Pro/Con: Should public state colleges and universities have free tuition?
Two staffers debate the consequences of making public state universities free of tuition.
February 14, 2018
Growing up and going through the public school system obviously has been a lot cheaper than private school. As I go through high school I’m constantly asked what college do I want to go to and what I want to achieve in my life because that’s what high school is preparing us for.
In the job market, one needs a college degree to get a good job that can actually provide a decent living. However, 62% of people in America say they can’t afford to go to a state college. How do we expect our generation to be able to go through college and get a good job to help out the economy when they can’t afford it?

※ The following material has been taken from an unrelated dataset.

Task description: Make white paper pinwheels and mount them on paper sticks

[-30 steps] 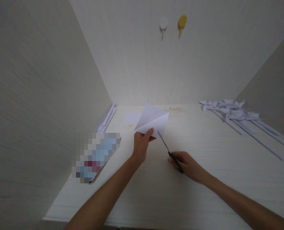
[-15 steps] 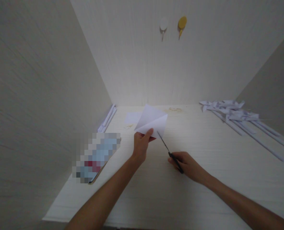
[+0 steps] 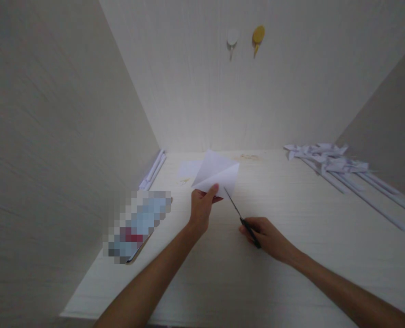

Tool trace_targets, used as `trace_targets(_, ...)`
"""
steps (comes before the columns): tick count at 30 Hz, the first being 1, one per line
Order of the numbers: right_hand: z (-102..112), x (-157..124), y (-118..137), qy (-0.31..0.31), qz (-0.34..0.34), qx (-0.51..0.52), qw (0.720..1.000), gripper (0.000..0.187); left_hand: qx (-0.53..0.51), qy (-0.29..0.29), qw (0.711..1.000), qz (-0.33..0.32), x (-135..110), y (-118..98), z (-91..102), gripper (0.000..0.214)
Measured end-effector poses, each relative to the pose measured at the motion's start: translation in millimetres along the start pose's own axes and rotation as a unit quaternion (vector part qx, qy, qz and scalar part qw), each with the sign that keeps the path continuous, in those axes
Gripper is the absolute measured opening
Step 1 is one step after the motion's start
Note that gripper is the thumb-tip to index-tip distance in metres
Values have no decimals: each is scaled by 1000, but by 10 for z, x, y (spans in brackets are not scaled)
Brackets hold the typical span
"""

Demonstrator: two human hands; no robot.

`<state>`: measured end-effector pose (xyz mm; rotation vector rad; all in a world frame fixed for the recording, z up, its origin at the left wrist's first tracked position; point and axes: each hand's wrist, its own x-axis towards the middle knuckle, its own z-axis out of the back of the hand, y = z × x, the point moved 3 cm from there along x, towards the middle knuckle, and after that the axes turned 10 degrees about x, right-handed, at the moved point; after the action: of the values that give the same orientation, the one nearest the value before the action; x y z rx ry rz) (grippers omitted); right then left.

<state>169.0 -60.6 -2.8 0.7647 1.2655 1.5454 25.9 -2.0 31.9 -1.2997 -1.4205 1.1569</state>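
Note:
My left hand pinches a white sheet of paper by its lower edge, thumb on top. A diagonal crease crosses the sheet. In my right hand is a pair of scissors with black handles. The scissors' thin blade points up and left, and its tip lies over the lower right part of the paper. Whether the blades are parted I cannot tell. Behind the held sheet, another flat piece of white paper lies on the white table.
A pixelated phone-like object lies at the left. Rolled white paper rests along the left wall. Several paper sticks with folded paper tops lie at the right. A white hook and a yellow hook are on the back wall.
Both hands, the paper and the scissors hold almost the same position. The view has shifted very slightly.

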Motion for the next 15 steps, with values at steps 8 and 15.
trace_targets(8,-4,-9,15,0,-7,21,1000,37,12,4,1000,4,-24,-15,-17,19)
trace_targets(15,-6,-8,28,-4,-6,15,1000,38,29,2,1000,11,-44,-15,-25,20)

Speaking for some families, I have one working parent with 3 other siblings, which will obviously be very difficult for my family to afford since attending a good college is what we are expected to do. Yes, there are things such as grants and scholarships, but its hard for some students to be able to get one of these and most of them don’t even cover the cost of college.
To save all that money, teenagers are forced to get jobs to try and save up for college, play sports to try to get scholarships and still attend school while successfully completing hours of homework. Teens and even parents are stressing out so much about the cost that it takes a toll on them mentally and physically.
If state colleges were free there would be so much less stress in family homes and people who want to succeed, regardless of socioeconomic status, can succeed! If someone wants to go to a out of state college then they can pay the prices of a out of state school.
Let students from low income families go to a state college for free. This would not only help them tremendously but would allow lots of more people to go far in life rather than working at a fast food joint then sleeping for the rest of the day on their parents couch. Let’s set up our younger generations for success, not failure.
A recent Bankrate study claims, “Sixty-two percent of Americans said that they support making public college tuition free for anyone who wants to attend.” Of course the idea of free tuition seems a convenient one for most Americans, but at what cost? Higher education, namely colleges and universities, must cost money as they are known to not only contribute to the economy, but also to even out the workforce.
In 2016 alone Bankrate finds, “Tuition and fees at a four-year public university averaged $9,410.” Quite obviously a majority of Americans are quick to call out the seemingly “outrageous” price tag with higher education not knowing the total effect of that hefty tuition fee.
Many could easily be quick to insult the lack of proper financial aid believing college is unreasonably hefty, but this just simply is not the case. In fact, according to the Brookings Institution, “Student financial aid has increased dramatically over the past 15 years.” This means that the ability to apply and receive financial aid is easier than it has ever been.
There are also a multitude of ways students can reduce their cost of tuition academically, whether it is through scholarships, work study programs, or taking courses in high school for college credit. It is not fair to strip colleges of the tuition fees they need to operate when there are things that hard-working students can do to offset the cost of tuition.
If college was free for everyone, it could easily devolve into four extended years of high school. This is because if college were free it would have to rely on government funding and not tuition, which would mean no housing and no esteemed professors, as there is no desire to become a glorified high school teacher when you can simply teach high school and have less responsibilities.
Students might not take higher education as seriously if it were free. Our own local university is affectionately called “Wastern” when students PAY to go there. Imagine what it would be like if it were a free for all with no student financial responsibility or incentive to pass classes.
College and tuition need to stay as expensive as they are so that they can pay employees and keep education as something your work towards because it costs money, time and effort.